TradingKey - While Google’s Waymo and Tesla's newly launched Robotaxi currently dominate the autonomous driving space, OpenAI — armed with tools like ChatGPT and Sora — is reportedly preparing to enter the arena. Some analysts suggest that OpenAI could develop a new type of autonomous driving technology and business model that relies less on real-world data and more on simulated environments.
According to a June 25 report by The New York Times, OpenAI CEO Sam Altman has expressed strong interest in pursuing major breakthroughs in next-generation autonomous driving technology.
During a podcast last week, Altman said, “We have some new technology that could just do self-driving for standard cars way better than any current approach has worked. If our A.I. techniques can really go drive a car, that’s pretty cool.”
The report notes that the technology is still in its early stages and may involve OpenAI’s text-to-video model Sora and its robotics team. However, commercialization remains a distant goal.
In fact, as early as 2024, some observers suggested that the Sora model could revolutionize autonomous driving. Analysts pointed out that current autonomous driving systems largely rely on sensor-based perception technologies such as radar and cameras, which have certain limitations in complex traffic situations and unexpected events. Sora’s ability to simulate the physical world offers a fresh direction for development.
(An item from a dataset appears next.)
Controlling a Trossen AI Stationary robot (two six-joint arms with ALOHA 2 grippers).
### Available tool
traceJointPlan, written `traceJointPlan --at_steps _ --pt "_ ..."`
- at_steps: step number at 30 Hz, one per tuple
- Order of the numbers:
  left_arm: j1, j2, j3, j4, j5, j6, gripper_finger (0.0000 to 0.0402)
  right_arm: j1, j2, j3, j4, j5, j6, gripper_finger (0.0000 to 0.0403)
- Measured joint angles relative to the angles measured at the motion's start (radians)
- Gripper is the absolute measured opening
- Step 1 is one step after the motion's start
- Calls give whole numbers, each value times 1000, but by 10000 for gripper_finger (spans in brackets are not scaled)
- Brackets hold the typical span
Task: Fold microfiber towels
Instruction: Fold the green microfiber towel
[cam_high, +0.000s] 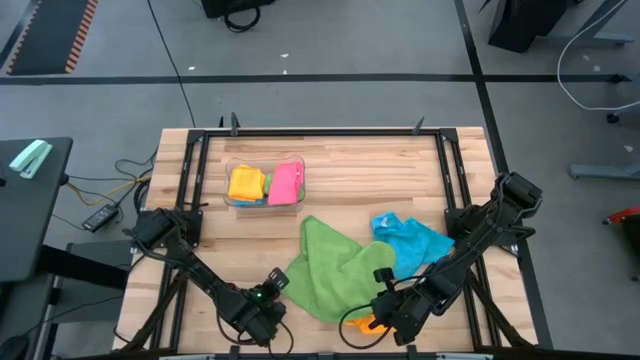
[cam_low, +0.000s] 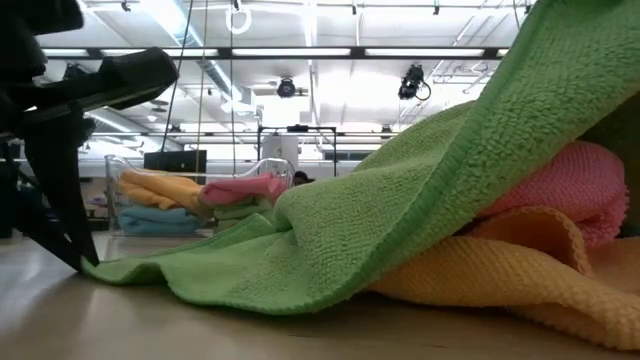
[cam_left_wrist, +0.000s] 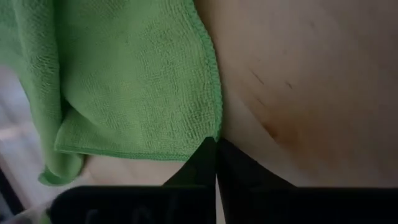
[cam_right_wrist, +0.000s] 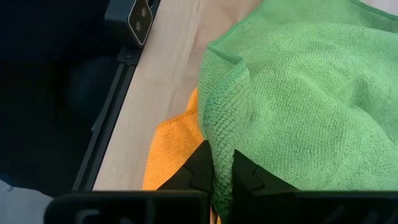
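Ceiling strip lights (cam_low: 300, 50) are casting bright, even light, giving only soft shadows on the wooden table (cam_high: 350, 170). In the low view the near green towel (cam_low: 400, 220) is filling the frame slightly blurred, and the left wrist view is looking soft up close.

The high view looks straight down from well above, taking in the whole tabletop (cam_high: 340, 165), both arms and the floor around. The low view sits at tabletop height, very near the green towel (cam_low: 400, 220), facing level across it to the clear bin (cam_low: 190, 200) and the room behind. Each wrist view looks out past its own dark fingers from close range onto that same green towel (cam_left_wrist: 137, 81) (cam_right_wrist: 298, 99), which all four views share.
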Motion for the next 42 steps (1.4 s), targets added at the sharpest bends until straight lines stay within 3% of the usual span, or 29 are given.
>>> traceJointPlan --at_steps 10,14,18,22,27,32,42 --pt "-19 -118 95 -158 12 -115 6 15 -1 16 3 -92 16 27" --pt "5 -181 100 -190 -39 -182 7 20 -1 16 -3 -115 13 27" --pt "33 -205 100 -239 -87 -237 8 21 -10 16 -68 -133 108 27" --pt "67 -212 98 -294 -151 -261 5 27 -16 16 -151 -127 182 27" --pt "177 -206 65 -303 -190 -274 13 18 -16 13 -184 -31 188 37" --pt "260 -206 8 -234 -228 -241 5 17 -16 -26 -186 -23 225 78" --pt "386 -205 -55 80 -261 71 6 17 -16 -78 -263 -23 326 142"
Zhou Hongyi, founder of Qihoo 360, noted that Sora demonstrates not only video generation capabilities but also how large AI models, once they understand and can simulate the real world, can lead to innovations and breakthroughs.
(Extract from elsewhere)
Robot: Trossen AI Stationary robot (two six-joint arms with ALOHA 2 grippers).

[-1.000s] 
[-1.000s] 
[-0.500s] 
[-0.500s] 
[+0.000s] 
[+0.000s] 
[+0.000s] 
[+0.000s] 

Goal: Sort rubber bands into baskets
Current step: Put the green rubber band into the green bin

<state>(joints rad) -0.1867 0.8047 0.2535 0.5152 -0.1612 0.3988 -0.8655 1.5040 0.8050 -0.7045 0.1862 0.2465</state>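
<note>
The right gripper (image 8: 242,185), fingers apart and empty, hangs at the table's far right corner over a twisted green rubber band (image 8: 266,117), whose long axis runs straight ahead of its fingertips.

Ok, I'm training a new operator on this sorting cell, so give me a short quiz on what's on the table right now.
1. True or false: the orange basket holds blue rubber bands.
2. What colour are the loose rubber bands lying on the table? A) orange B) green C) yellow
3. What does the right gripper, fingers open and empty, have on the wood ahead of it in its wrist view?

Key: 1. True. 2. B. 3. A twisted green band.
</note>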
Tesla’s recently launched Robotaxi in Austin, Texas is also moving in this direction, focusing on AI-driven vision-based autonomous driving, unlike Waymo, which relies heavily on lidar and other sensor technologies.
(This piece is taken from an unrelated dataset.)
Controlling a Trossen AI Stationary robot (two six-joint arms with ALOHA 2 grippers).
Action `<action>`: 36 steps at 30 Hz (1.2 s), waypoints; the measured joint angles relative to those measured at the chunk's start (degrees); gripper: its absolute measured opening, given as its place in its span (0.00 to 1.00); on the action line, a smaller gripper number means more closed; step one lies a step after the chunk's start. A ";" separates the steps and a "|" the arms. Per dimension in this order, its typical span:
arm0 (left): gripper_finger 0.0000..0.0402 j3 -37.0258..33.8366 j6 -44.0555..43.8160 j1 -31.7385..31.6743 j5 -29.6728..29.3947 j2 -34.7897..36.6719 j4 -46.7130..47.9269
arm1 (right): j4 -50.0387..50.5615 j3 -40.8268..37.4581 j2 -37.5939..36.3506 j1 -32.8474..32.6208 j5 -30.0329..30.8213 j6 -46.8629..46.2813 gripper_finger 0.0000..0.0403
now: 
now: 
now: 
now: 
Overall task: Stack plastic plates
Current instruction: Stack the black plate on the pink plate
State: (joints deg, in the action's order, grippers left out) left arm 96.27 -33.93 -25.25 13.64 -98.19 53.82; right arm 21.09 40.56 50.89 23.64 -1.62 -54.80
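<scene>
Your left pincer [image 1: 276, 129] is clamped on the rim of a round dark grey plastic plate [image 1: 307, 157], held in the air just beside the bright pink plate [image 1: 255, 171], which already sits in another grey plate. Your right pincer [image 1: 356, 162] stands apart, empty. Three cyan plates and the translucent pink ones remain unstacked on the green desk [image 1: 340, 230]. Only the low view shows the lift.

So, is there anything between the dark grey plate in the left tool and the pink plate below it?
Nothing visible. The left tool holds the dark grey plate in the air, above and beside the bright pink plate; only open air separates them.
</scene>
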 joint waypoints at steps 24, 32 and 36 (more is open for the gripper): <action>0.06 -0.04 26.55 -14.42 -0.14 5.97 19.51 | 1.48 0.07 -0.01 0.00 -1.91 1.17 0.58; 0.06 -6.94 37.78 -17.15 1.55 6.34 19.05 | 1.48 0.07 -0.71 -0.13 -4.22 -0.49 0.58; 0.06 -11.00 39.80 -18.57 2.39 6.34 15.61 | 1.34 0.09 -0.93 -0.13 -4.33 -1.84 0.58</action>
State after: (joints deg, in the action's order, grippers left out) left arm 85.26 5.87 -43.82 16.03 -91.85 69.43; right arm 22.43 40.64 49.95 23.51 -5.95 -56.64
This means OpenAI could become one of Tesla Robotaxi’s biggest future competitors. Given the complicated relationship between Tesla CEO Elon Musk and OpenAI, the rivalry could become particularly intense.
The New York Times further pointed out that the key question now is whether OpenAI can deliver — and trust — a fundamentally different approach to autonomous driving, one that leans less on real-world data and more on advanced simulations, synthetic data, and breakthroughs in generalizable AI.